- GOAL OF THE EXERCISE
Print exactly the first lines of the records. Stop after the line containing "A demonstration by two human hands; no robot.", and leave every picture out.

- STORED DATA
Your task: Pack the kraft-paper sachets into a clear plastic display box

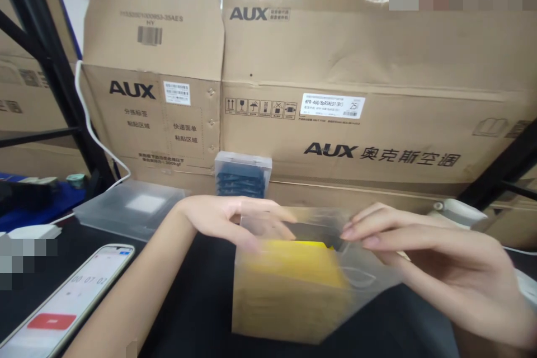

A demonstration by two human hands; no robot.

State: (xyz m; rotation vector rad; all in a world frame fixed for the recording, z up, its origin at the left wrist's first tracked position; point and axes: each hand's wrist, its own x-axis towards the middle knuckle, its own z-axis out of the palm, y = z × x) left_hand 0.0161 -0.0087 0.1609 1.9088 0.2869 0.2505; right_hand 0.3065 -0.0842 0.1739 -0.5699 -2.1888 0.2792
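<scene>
A translucent plastic container (289, 313) stands in front of me, with a stack of flat yellow items (293, 263) showing through its wall. Its edges are blurred, and I cannot tell whether it is a stiff box or a bag. My left hand (235, 221) grips the upper left rim, thumb towards me and fingers reaching over the opening. At the upper right, my right hand (423, 251) pinches the container's flared clear side between thumb and fingers. That side slants out to the right, away from the yellow stack.
A clear box with dark blue packets (241, 176) stands behind. Left of it lies a flat translucent case (130, 207). A phone with a timer (71, 302) rests on the black table at left. Large cardboard boxes (272, 134) wall the back; a white cylindrical object (459, 212) sits at right.
</scene>
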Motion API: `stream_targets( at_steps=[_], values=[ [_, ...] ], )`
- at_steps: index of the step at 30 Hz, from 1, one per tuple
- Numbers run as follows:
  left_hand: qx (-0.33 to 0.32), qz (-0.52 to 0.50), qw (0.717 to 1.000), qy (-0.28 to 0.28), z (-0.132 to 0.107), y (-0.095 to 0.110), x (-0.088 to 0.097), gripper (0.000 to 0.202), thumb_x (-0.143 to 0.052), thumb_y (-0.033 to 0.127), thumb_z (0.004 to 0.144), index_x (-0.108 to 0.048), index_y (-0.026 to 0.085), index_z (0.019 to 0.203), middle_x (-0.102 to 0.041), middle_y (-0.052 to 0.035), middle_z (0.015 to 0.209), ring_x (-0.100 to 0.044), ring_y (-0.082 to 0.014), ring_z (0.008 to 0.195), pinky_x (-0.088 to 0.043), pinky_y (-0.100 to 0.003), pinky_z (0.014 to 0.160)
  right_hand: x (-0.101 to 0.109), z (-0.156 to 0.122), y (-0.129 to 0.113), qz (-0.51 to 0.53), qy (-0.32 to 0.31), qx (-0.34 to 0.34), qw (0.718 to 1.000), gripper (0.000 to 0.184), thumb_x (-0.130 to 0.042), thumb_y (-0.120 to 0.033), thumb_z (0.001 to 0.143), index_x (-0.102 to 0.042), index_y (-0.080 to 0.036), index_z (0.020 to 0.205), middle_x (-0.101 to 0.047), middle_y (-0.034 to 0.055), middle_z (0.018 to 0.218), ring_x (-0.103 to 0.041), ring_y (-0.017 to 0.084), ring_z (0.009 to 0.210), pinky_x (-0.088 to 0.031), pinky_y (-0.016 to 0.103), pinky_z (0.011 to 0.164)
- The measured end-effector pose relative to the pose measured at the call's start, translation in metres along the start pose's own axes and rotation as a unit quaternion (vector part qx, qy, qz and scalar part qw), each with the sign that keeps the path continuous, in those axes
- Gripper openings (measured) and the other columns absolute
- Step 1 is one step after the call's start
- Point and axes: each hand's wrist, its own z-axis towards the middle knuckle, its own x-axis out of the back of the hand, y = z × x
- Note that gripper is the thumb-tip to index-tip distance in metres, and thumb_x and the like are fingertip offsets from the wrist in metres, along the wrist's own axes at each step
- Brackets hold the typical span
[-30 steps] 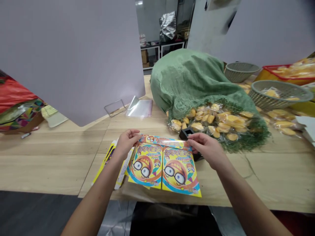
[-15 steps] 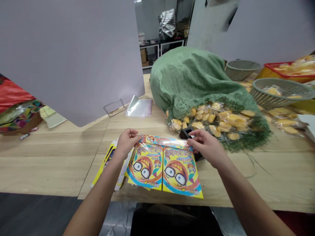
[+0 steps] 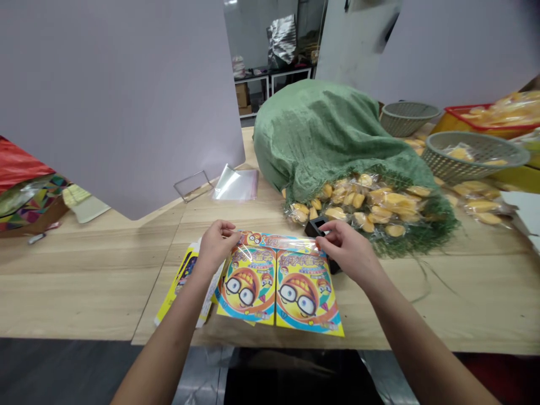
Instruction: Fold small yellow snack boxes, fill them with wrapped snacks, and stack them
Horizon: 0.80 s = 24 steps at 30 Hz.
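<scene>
Cartoon-printed packaging (image 3: 287, 281) spans the space between my two hands, by the front edge of the table (image 3: 84, 281); I cannot tell whether its lower side touches the wood. My left hand (image 3: 217, 244) is nearly closed, thumb and forefinger pinching the left end of the glossy top strip (image 3: 278, 242), the other fingers curled. My right hand (image 3: 348, 247) pinches the strip's right end, its fingers bent and slightly parted. Below the strip, two yellow panels (image 3: 247, 289) with bespectacled faces reach toward me. Just beyond my right fingers sits a black object (image 3: 313, 226), partly hidden. A yellow carton (image 3: 177, 292) lies beneath my left forearm, near the table's front edge. Farther back, wrapped yellow pieces (image 3: 392, 208) show at the near side of a green cloth (image 3: 320, 135).
</scene>
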Motion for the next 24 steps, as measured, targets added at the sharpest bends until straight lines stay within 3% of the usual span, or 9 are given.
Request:
stream_targets(
  at_steps=[5,14,24],
  values=[
    [-0.027,0.07,0.997,0.012,0.0,0.0,-0.002,0.028,-0.065,0.028,0.065,-0.058,0.021,0.091,-0.065,0.0003,0.071,-0.063,-0.0195,0.069,-0.042,-0.027,0.061,0.001,-0.005,-0.009,-0.036,0.011,-0.008,0.999,0.016,-0.058,-0.03,0.077,-0.057,-0.023,0.092,-0.067,-0.001,0.072,-0.062,0.018,0.066,-0.042,0.028,0.06],
    [-0.087,0.133,0.987,0.026,-0.008,0.003,-0.006,0.027,-0.062,0.028,0.072,-0.058,0.024,0.099,-0.065,0.0008,0.074,-0.06,-0.0202,0.07,-0.037,-0.027,0.063,-0.002,-0.012,-0.02,-0.11,0.024,0.053,0.992,0.013,-0.052,-0.022,0.079,-0.056,-0.022,0.091,-0.063,-0.0005,0.069,-0.059,0.018,0.065,-0.037,0.026,0.059],
    [-0.087,0.136,0.987,0.015,-0.006,0.002,-0.004,0.033,-0.06,0.028,0.075,-0.053,0.023,0.107,-0.062,0.0005,0.077,-0.06,-0.0198,0.071,-0.04,-0.029,0.065,-0.002,-0.014,-0.022,-0.099,0.012,0.042,0.994,0.014,-0.053,-0.023,0.081,-0.056,-0.021,0.095,-0.062,-0.0006,0.071,-0.056,0.016,0.065,-0.036,0.026,0.059]
  ],
)
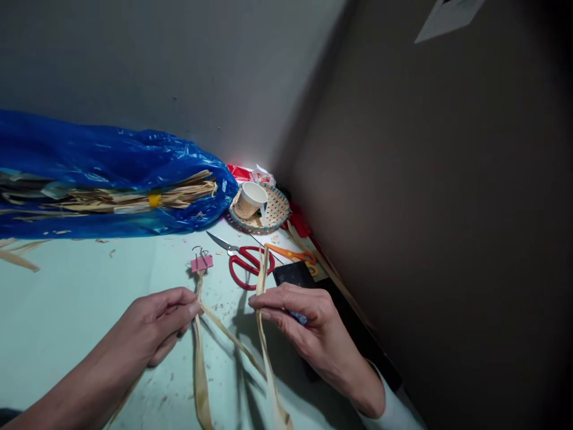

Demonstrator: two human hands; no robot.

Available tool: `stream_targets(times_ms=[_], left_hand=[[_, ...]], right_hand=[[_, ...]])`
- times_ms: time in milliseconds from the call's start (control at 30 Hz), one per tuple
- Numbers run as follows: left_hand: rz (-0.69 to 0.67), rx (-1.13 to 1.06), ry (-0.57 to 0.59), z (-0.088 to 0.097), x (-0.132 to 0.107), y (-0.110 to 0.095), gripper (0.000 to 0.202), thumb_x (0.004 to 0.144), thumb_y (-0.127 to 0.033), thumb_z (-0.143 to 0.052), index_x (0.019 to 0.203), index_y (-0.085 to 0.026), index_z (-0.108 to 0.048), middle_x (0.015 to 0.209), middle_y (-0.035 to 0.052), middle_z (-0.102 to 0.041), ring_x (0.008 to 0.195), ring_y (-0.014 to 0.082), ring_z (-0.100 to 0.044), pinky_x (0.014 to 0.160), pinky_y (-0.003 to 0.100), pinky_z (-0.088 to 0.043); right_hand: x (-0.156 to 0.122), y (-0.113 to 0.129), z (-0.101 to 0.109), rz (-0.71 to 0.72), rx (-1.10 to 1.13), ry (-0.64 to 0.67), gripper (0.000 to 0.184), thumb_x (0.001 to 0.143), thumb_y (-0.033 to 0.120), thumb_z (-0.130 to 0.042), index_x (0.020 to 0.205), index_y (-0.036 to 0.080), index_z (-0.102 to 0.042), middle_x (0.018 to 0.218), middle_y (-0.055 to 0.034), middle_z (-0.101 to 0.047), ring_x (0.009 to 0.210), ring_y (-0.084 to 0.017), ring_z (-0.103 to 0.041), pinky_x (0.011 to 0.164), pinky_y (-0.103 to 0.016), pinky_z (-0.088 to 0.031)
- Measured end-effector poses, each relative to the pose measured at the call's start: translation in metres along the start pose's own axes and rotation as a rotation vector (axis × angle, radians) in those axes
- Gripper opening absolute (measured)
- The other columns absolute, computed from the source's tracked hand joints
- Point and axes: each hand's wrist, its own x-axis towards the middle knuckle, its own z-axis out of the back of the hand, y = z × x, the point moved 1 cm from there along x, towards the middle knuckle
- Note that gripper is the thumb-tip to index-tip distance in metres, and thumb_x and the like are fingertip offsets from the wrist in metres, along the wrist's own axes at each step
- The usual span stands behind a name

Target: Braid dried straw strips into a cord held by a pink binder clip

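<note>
My left hand [163, 322] pinches a started braid of pale, dried straw strips [201, 370] just below a pink binder clip [202, 263], which grips the braid's top end. From that pinch the strips fan out, one hanging straight down and another slanting to the lower right. To the right, my right hand [304, 322] holds a separate straw strip [262, 272] between thumb and fingers. Its short end points up past the fingertips, and its long tail hangs toward the bottom edge. Red-handled scissors [244, 263] lie just beyond, partly behind this strip.
A blue plastic bag [111, 155] with a straw bundle [188, 192] lies along the back wall. Beside it a woven basket [280, 209] holds a paper cup [251, 200]. Orange scissors [290, 254] and a dark flat object [293, 273] lie near the right wall. Straw scraps dot the table [134, 269].
</note>
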Motion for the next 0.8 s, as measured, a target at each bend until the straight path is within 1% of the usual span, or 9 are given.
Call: stream_targets(times_ms=[133,267,333,367,433,500,633,700,800], left_hand=[[-0.005,-0.014,-0.044,-0.002,-0.002,-0.003,0.041,0.060,-0.055,-0.077,0.072,-0.020,-0.059,0.058,-0.0094,-0.042,0.046,0.0065,-0.022,0.046,0.024,-0.012],[-0.011,0.006,-0.038,-0.003,-0.003,-0.003,0.035,0.066,-0.053,-0.074,0.072,-0.020,-0.061,0.061,-0.0065,-0.047,0.047,0.0081,-0.028,0.045,0.023,-0.016],[-0.013,0.012,-0.028,-0.003,-0.003,-0.003,0.034,0.068,-0.052,-0.073,0.072,-0.020,-0.061,0.059,-0.0068,-0.046,0.047,0.0083,-0.028,0.045,0.023,-0.017],[-0.014,0.012,-0.020,-0.002,-0.003,-0.002,0.034,0.070,-0.052,-0.072,0.071,-0.020,-0.060,0.057,-0.0076,-0.044,0.047,0.0080,-0.026,0.045,0.023,-0.016],[-0.014,0.016,-0.015,-0.002,-0.002,-0.002,0.036,0.071,-0.055,-0.070,0.069,-0.021,-0.058,0.052,-0.0097,-0.038,0.045,0.0075,-0.021,0.045,0.023,-0.014],[-0.029,0.022,-0.013,-0.001,-0.001,-0.002,0.036,0.069,-0.054,-0.069,0.066,-0.021,-0.056,0.051,-0.0100,-0.037,0.045,0.0076,-0.022,0.045,0.023,-0.015],[-0.074,0.015,-0.005,-0.001,0.001,-0.003,0.028,0.059,-0.048,-0.067,0.062,-0.023,-0.054,0.048,-0.0098,-0.035,0.044,0.0087,-0.025,0.045,0.024,-0.016],[-0.081,0.017,-0.014,-0.001,0.002,-0.001,0.027,0.060,-0.048,-0.066,0.060,-0.023,-0.054,0.045,-0.0103,-0.032,0.043,0.0086,-0.022,0.043,0.024,-0.014],[-0.084,0.019,-0.017,0.001,0.003,0.004,0.030,0.068,-0.050,-0.065,0.063,-0.023,-0.054,0.046,-0.0106,-0.032,0.043,0.0084,-0.021,0.043,0.023,-0.015]], right_hand=[[-0.001,0.002,-0.007,0.109,-0.118,-0.026,0.013,0.098,0.021,-0.063,0.101,0.018,-0.075,0.088,-0.0033,-0.077,0.079,-0.015,-0.067,0.076,-0.027,-0.053],[-0.002,0.011,-0.011,0.154,-0.286,-0.118,0.012,0.095,0.017,-0.064,0.088,0.014,-0.073,0.074,-0.0028,-0.065,0.071,-0.015,-0.056,0.070,-0.030,-0.047],[-0.002,0.018,-0.012,0.151,-0.362,-0.159,0.011,0.093,0.016,-0.066,0.084,0.014,-0.072,0.076,-0.0035,-0.061,0.074,-0.016,-0.053,0.072,-0.031,-0.044],[-0.002,0.020,-0.013,0.143,-0.387,-0.171,0.011,0.093,0.015,-0.065,0.084,0.014,-0.071,0.082,-0.0050,-0.061,0.079,-0.017,-0.053,0.074,-0.032,-0.044],[-0.003,0.024,-0.016,0.122,-0.398,-0.156,0.011,0.094,0.013,-0.062,0.086,0.014,-0.069,0.096,-0.0082,-0.063,0.089,-0.018,-0.054,0.081,-0.033,-0.044],[-0.002,0.024,-0.020,0.106,-0.393,-0.108,0.012,0.097,0.013,-0.058,0.089,0.014,-0.066,0.100,-0.0085,-0.064,0.091,-0.018,-0.054,0.082,-0.032,-0.044],[-0.002,0.020,-0.027,0.097,-0.471,-0.055,0.018,0.102,0.018,-0.050,0.089,0.015,-0.062,0.085,-0.0069,-0.063,0.081,-0.019,-0.051,0.071,-0.032,-0.040],[-0.004,0.018,-0.029,0.100,-0.505,-0.055,0.020,0.102,0.019,-0.048,0.088,0.015,-0.061,0.081,-0.0065,-0.062,0.078,-0.020,-0.050,0.069,-0.032,-0.038],[-0.006,0.017,-0.031,0.100,-0.546,-0.061,0.020,0.102,0.017,-0.047,0.086,0.016,-0.060,0.075,-0.0038,-0.059,0.071,-0.018,-0.049,0.069,-0.032,-0.037]])
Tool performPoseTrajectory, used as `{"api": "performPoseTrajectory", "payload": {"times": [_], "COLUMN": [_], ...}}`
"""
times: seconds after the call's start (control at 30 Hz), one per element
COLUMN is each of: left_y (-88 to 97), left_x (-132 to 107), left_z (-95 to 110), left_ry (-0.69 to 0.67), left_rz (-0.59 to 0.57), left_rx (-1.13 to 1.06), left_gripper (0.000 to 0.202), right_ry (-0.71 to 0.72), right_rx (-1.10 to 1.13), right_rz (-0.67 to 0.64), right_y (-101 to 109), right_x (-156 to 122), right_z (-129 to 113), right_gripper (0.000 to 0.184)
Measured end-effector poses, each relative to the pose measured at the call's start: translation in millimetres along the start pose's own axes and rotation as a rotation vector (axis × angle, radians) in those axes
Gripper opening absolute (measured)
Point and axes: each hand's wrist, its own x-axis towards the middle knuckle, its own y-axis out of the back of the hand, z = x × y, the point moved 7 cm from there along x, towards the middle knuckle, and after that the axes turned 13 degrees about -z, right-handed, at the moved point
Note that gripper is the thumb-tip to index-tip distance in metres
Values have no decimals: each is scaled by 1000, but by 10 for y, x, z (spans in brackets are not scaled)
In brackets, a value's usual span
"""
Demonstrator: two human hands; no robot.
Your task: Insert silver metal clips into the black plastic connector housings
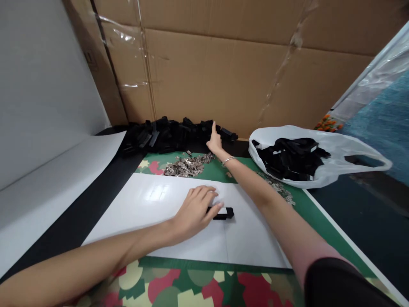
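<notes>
A black plastic part point(227, 213) with a white patch on it lies on the white sheet point(128, 213). My left hand point(196, 209) is over its left end, thumb and fingers apart; whether the fingertips touch it is hard to see. Further off, my right hand point(214, 140) reaches to a heap of black plastic parts point(166, 134), its index finger stretched out and the other fingers mostly hidden. No held piece shows there. Small shiny metal pieces point(187, 166) are heaped on the green patterned mat point(153, 162), left of my right wrist.
To the right, a white plastic bag point(329, 170) lies open with more black parts point(290, 157) inside. Loose metal pieces point(283, 192) are scattered beside it, under my right forearm. A cardboard wall point(217, 76) closes off the back, and a white panel point(41, 85) stands at left.
</notes>
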Motion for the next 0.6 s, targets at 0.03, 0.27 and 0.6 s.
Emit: {"api": "performPoseTrajectory", "payload": {"times": [0.03,0.27,0.6], "left_y": [13,124,102], "left_x": [-1,-36,-2], "left_z": [-25,-311,99], "left_ry": [9,223,85], "left_rz": [25,235,-46], "left_rx": [-44,-392,-610], "left_gripper": [26,41,25], "right_ry": [4,272,587], "right_rx": [11,247,-126], "right_rz": [1,-152,-19], "right_y": [96,585,542], "right_x": [-85,-1532,-2883], "right_z": [58,114,-95], "right_gripper": [101,110,75]}}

- FINISHED TASK
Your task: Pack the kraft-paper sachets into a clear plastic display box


A demonstration by two human hands; no robot.

That is the complete answer.